Problem:
Copy the entries below exactly; any picture among them should be left out.

(Information supplied begins)

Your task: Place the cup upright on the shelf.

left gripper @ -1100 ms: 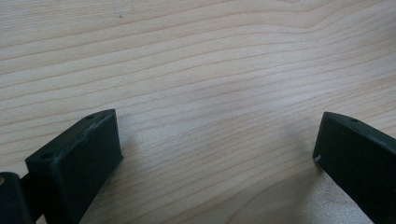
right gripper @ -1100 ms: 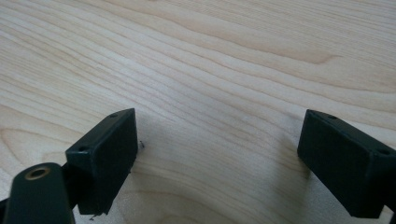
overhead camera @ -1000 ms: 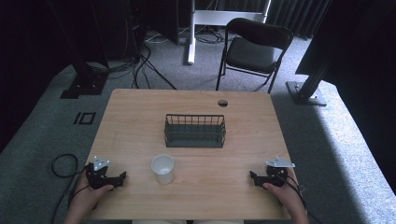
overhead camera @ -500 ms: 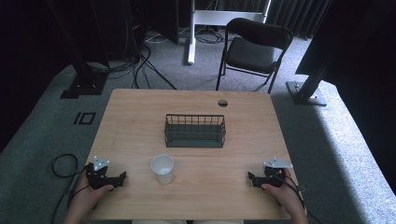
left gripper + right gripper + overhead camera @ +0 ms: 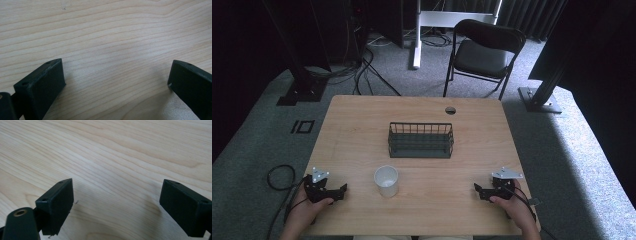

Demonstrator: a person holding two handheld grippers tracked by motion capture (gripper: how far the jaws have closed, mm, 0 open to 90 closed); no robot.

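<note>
A white cup (image 5: 386,180) stands upright on the wooden table (image 5: 362,120), near the front and left of centre. Behind it, at the table's middle, sits a dark wire basket (image 5: 420,141) that looks empty. My left gripper (image 5: 337,192) rests on the table at the front left, a short way left of the cup, with its jaws toward the cup. In the left gripper view the left gripper (image 5: 116,75) is open over bare wood. My right gripper (image 5: 480,190) lies at the front right, jaws pointing left. Seen in its own view, the right gripper (image 5: 116,195) is also open, holding nothing.
A round cable hole (image 5: 450,110) sits near the table's far edge. A black folding chair (image 5: 482,50) stands beyond the table, with dark stand bases and cables on the grey carpet around it. A black cable (image 5: 277,175) loops off the left side.
My right gripper has slid slightly to the left along the table's front. The left gripper, the cup and the basket have not moved.
</note>
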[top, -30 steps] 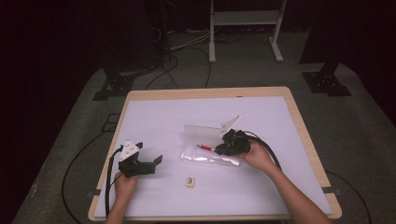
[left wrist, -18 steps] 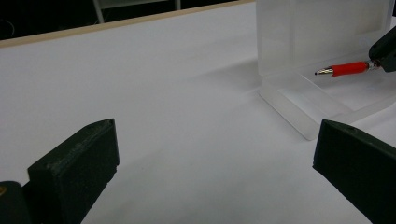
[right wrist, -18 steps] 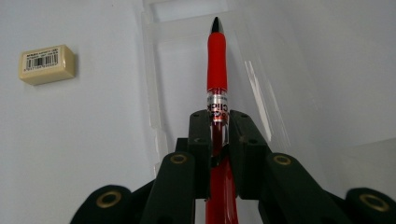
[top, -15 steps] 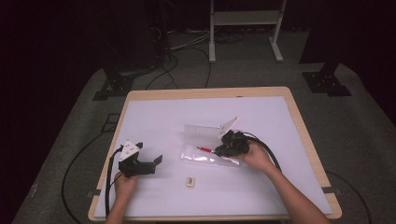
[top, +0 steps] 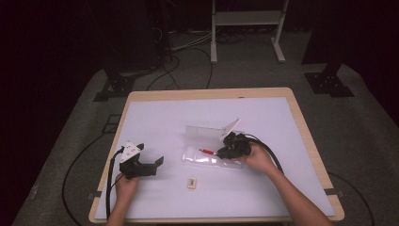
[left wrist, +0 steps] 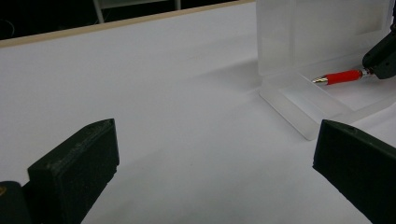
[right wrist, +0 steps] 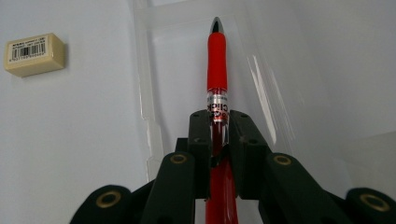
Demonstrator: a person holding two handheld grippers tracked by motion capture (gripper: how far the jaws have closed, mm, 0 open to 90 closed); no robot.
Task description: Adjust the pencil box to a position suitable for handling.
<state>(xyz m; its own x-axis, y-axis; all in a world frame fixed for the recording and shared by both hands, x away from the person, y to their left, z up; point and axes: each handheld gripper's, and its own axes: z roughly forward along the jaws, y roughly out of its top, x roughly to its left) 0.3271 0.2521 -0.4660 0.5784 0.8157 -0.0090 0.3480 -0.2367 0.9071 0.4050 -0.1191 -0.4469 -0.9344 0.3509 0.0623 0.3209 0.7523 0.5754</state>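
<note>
Pen (right wrist: 217,60) sits clamped in the right gripper, tip poking out over the tray of the clear plastic case (top: 207,146) near the middle of the table (top: 301,122).

Left to right:
- Left gripper (top: 157,162): parked on the table's left side, jaws spread wide, nothing between them. Hand (top: 126,184) behind it, forearm coming straight in from the near edge, gripper level and aimed toward the case.
- Eraser (top: 191,183): loose on the table, near edge, between the two hands, apart from the case.
- Case: lid stands open at the far side, tray lies flat.
- Right gripper (top: 221,151): jaws pinched on the pen barrel just behind the red grip, pen in line with the jaws. Hand (top: 256,157) low, forearm angled in from the lower right, gripper pointing left along the tray.

Judgement on the step: pen is going into the case. Keep it parallel to the tray's long axis, lower until the barrel rests on the tray floor, then release; don't drop it from height or it rolls out. Thin plastic may slide, so avoid pushing sideways. Left gripper could brace the case edge if it shifts.
</note>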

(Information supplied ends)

Solution for this task:
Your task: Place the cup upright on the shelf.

left gripper @ -1100 ms: 
right gripper @ -1100 ms: 
overhead camera @ -1000 ms: 
overhead camera @ -500 ms: 
left gripper + right gripper + overhead camera @ +0 ms: 

Demonstrator: a person holding two handheld grippers tracked by motion capture (gripper: how far the jaws have closed, mm, 0 open to 90 closed); no robot.

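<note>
A white cup (image 5: 386,180) stands upright on the wooden table (image 5: 362,120), near the front and left of centre. Behind it, at the table's middle, sits a dark wire basket (image 5: 420,141) that looks empty. My left gripper (image 5: 337,192) rests on the table at the front left, a short way left of the cup, with its jaws toward the cup. In the left gripper view the left gripper (image 5: 116,75) is open over bare wood. My right gripper (image 5: 480,190) lies at the front right, jaws pointing left. Seen in its own view, the right gripper (image 5: 116,195) is also open, holding nothing.
A round cable hole (image 5: 450,110) sits near the table's far edge. A black folding chair (image 5: 482,50) stands beyond the table, with dark stand bases and cables on the grey carpet around it. A black cable (image 5: 277,175) loops off the left side.
My right gripper has slid slightly to the left along the table's front. The left gripper, the cup and the basket have not moved.
</note>
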[top, -30 steps] 
[left wrist, -18 steps] 
[right wrist, -18 steps] 
[top, -15 steps] 
[top, +0 steps] 
[left wrist, +0 steps] 
[right wrist, +0 steps] 
Demonstrator: a person holding two handheld grippers tracked by motion capture (gripper: how far the jaws have closed, mm, 0 open to 90 closed); no robot.
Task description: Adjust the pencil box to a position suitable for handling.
<state>(xyz m; its own x-axis, y-axis; all in a world frame fixed for the recording and shared by both hands, x away from the person, y to their left, z up; point and axes: each handheld gripper's, and its own axes: z roughly forward along the jaws, y roughly out of its top, x roughly to its left) 0.3271 0.2521 -0.4660 0.5784 0.8157 -0.0090 0.3480 -0.2367 0.9071 0.4050 -0.1191 -0.4469 -0.9344 0.3509 0.0623 0.3209 0.7523 0.5754</state>
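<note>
Pen (right wrist: 217,60) sits clamped in the right gripper, tip poking out over the tray of the clear plastic case (top: 207,146) near the middle of the table (top: 301,122).

Left to right:
- Left gripper (top: 157,162): parked on the table's left side, jaws spread wide, nothing between them. Hand (top: 126,184) behind it, forearm coming straight in from the near edge, gripper level and aimed toward the case.
- Eraser (top: 191,183): loose on the table, near edge, between the two hands, apart from the case.
- Case: lid stands open at the far side, tray lies flat.
- Right gripper (top: 221,151): jaws pinched on the pen barrel just behind the red grip, pen in line with the jaws. Hand (top: 256,157) low, forearm angled in from the lower right, gripper pointing left along the tray.

Judgement on the step: pen is going into the case. Keep it parallel to the tray's long axis, lower until the barrel rests on the tray floor, then release; don't drop it from height or it rolls out. Thin plastic may slide, so avoid pushing sideways. Left gripper could brace the case edge if it shifts.
</note>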

With the answer given, the exercise is complete.